It is Sunday morning again. And we should go to Mass; we really should. We do not have an excuse this week.
Most weeks we have an excuse.
The baby is teething. The toddler had nightmares all night last night. The preschooler has a fever. Mom is coming down with a cold. Dad worked yesterday, and we have not seen him all week. Mom has morning sickness. Mom and Dad are just plain tired. Someone threw up. We are out of town. We have family in town. The weather is bad. The weather is nice.
They are not all good excuses.
The truth is, we do not go to Mass weekly because it is hard. Not hard in a “walk uphill both ways in the snow to fulfill our Christian duty” way. But hard in a “I don’t want to have to wrestle two preschoolers to sit still for an hour while I receive judgmental stares” way. My standards are far more lax than those of my parents, who actually did have us walk uphill in the snow one Sunday morning.
The truth is, we do not go to Mass weekly because it is hard.
While a perfect attendance record may elude us, our twice-monthly attendance at Mass is practically pious by my generation’s standards. Two-thirds of millennial Catholics attend Mass a few times a year or less. I am guessing that for many attendance directly correlates with the number of times their own mom and dad come into town.
Wriggly children are not the only reason my fellow millennials are missing from the pews. The benefits of a church community seem less tangible for young Catholics. The parish simply does not function as the same center of social life that it did for prior generations. Fellowship opportunities are limited for those who are older than youth group age and not quite old enough for the Tuesday morning knitting groups.
But the growing dissatisfaction goes deeper than preferring brunch with friends over stilted coffee and donuts. Millennials, many with a passion for social justice rooted in their Catholic values and upbringing, are dissatisfied with an institution that preaches community and compassion and often practices the opposite. Taught to reach out to the marginalized, young Catholics are typically protective of their L.G.B.T. friends—or feel unwelcome themselves. They do not want to be a part of an organization that has too often been a deep source of pain for the people they love.
Wriggly children are not the only reason my fellow millennials are missing from the pews.
There are other disconnects between the values of millennial Catholics and the church’s practices. They might find the lack of women in positions of leadership unacceptable or consider the church’s emphasis on sexual ethics—birth control, abortion, gay marriage—to be outsized when immigration, health care and climate change feel like far more pressing issues.
Of course, people distance themselves from the faith—or at least the pews—for reasons beyond the doctrinal and political.
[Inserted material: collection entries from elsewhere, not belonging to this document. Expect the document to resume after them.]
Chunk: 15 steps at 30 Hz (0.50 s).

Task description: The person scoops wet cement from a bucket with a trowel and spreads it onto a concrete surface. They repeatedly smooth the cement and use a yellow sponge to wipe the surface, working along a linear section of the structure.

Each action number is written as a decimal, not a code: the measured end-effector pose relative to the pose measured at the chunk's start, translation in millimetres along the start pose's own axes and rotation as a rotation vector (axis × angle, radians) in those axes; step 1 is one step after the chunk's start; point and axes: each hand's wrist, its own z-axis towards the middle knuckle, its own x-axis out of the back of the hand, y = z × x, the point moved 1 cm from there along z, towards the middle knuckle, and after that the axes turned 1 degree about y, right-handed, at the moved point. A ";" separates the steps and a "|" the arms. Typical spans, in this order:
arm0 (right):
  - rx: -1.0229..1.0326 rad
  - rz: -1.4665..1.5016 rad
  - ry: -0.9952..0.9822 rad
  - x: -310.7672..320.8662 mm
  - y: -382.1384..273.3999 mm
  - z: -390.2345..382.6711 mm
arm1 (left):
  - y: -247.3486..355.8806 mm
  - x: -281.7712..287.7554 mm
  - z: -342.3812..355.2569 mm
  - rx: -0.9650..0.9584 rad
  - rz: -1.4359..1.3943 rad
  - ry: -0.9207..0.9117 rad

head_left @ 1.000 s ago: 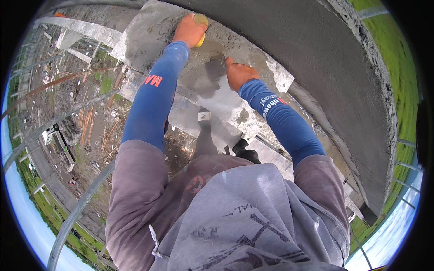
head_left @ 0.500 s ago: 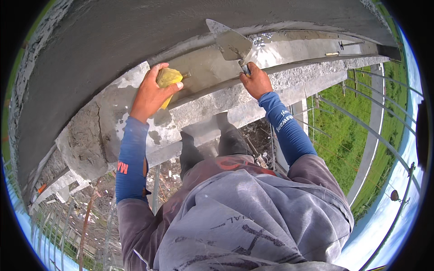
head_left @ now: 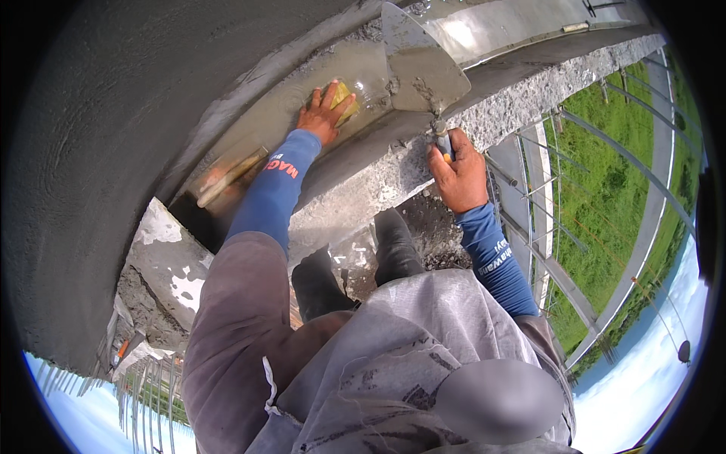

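The left hand (head_left: 321,119) lies palm down on a yellow sponge (head_left: 345,103), its fingers a little apart and bent over the sponge, with the thumb side lying across it, so the sponge is held against the wet, glossy grey ledge (head_left: 370,94). Part of the sponge shows past the fingers, on the right. The right hand (head_left: 457,174) is closed around the handle of a trowel (head_left: 425,76), with the fingers wrapped and the blade pointing away from the body. The grey-smeared blade spans the ledge's near edge in this view, to the right of the sponge and apart from it; I cannot tell whether it touches the surface. A pale stick-like piece (head_left: 227,181) lies on the ledge beside the left forearm. Beyond the ledge, a smooth grey wall (head_left: 91,151) curves up on the left. Rough concrete (head_left: 378,181) runs along the near side, and 2 dark boots (head_left: 397,246) stand below it. At the lower left is an orange-handled tool (head_left: 123,349), and green grass (head_left: 590,174) shows far down on the right.
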 end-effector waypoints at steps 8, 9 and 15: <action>-0.011 -0.140 -0.078 -2.7 -2.3 0.3 | 2.2 -3.0 21.4 -0.017 0.043 -0.097; 0.041 -0.146 -0.061 -3.2 -1.4 1.2 | 4.1 12.1 16.2 0.009 -0.055 -0.138; 0.188 -0.246 -0.119 -5.9 -23.9 -0.3 | -8.0 140.2 -109.0 0.225 -1.356 0.099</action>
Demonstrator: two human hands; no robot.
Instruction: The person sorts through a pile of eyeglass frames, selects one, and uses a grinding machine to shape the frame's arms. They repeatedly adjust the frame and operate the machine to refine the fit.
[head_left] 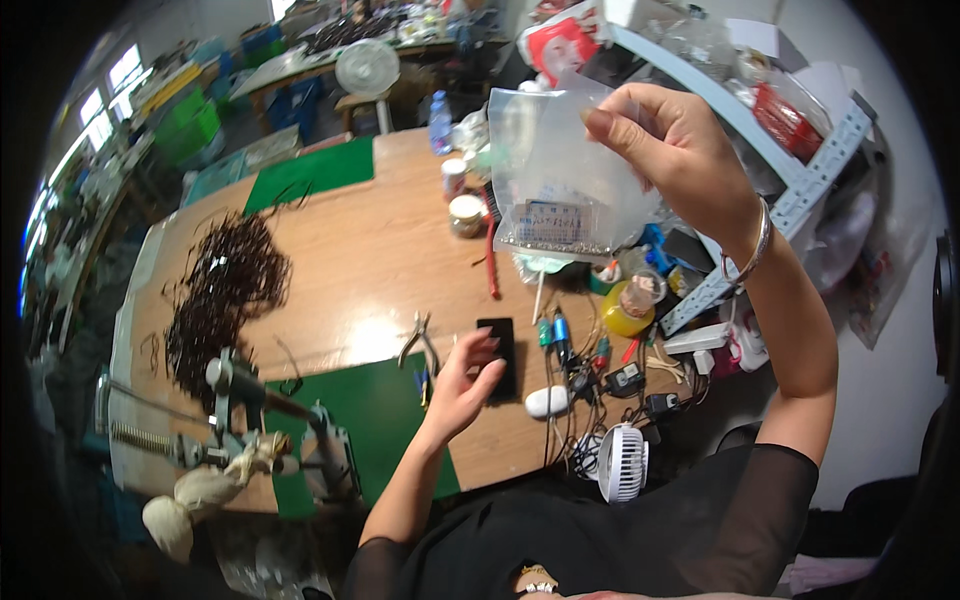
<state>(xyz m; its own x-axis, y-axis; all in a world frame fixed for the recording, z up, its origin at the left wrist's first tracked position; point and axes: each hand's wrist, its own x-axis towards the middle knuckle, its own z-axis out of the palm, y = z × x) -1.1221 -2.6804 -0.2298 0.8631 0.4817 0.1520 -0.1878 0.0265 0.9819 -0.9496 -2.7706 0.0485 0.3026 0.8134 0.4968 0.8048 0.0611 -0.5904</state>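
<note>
My right hand (655,140), raised at the upper right, pinches the top of a clear plastic bag (540,150) that hangs with a printed label and small metallic bits along its bottom. My left hand (468,375) rests on or just above a black phone (498,353) at the table's middle, its fingers loosely curved and apart with nothing visible in them. Pliers (414,342) lie just left of it, on the edge of a green mat (352,408).
A wooden table (370,250) holds dark looped cords (225,280), a metal press (295,420) at front left, jars (466,215), a bottle (438,122), cables, chargers and a small white fan (622,462). A cluttered metal shelf (820,178) stands right; other worktables stand behind.
</note>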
Young Catholics who have gone through trying, dark times have sometimes found the faith of their childhood did not provide the protection or guidance they needed.
Despite these disappointments, many of my peers have a profound desire to connect with God. But a hard and lonely pew may not be the easiest place to find that connection. Perhaps that is why Jesus is so often found going out and touching those in need, rather than lecturing the crowds, “The temple is open more than just twice a year, you know!”
Those of us who remain in the pews have our work cut out for us.
My family often skips Mass because of the amount of work involved. It is difficult to wrangle toddlers in the pews. It is difficult to give up Sunday mornings we could be spending making pancakes in our pajamas. But the truth is, being a practicing Catholic should be much harder than all of that. If we truly wish to live out the call of the Gospel, those of us who remain in the pews have our work cut out for us.
I dream of a better church. I hope for one that can be a home for all in need, from the L.G.B.T. teenager kicked out of the house by his family to the immigrant in need of protection to the young mother. If I leave the church, I cannot help provide that home for others—at least not in the place that first taught me why serving those on the edges of our society should be my top priority.
Despite my frustrations, despite my children who do not sit still, we will keep going to Mass. We will go not just because of the Catholic guilt that starts eating at me if it has been longer than a few weeks since I spent a homily pacing in the vestibule with a crying child. I go because I believe in one God, the Father, the Almighty, the maker of all that is seen and unseen. What is unseen at the moment is the type of church we will choose to be for future generations.
In all honesty, I do not know how to build a better church. But I am guessing it probably has something to do with showing up a little more often, not ducking out immediately after Communion and doing something more concrete than telling strangers on the internet I think we could do better.
Perhaps I will get some more ideas at Mass this week. Perhaps not. Either way, I am out of excuses.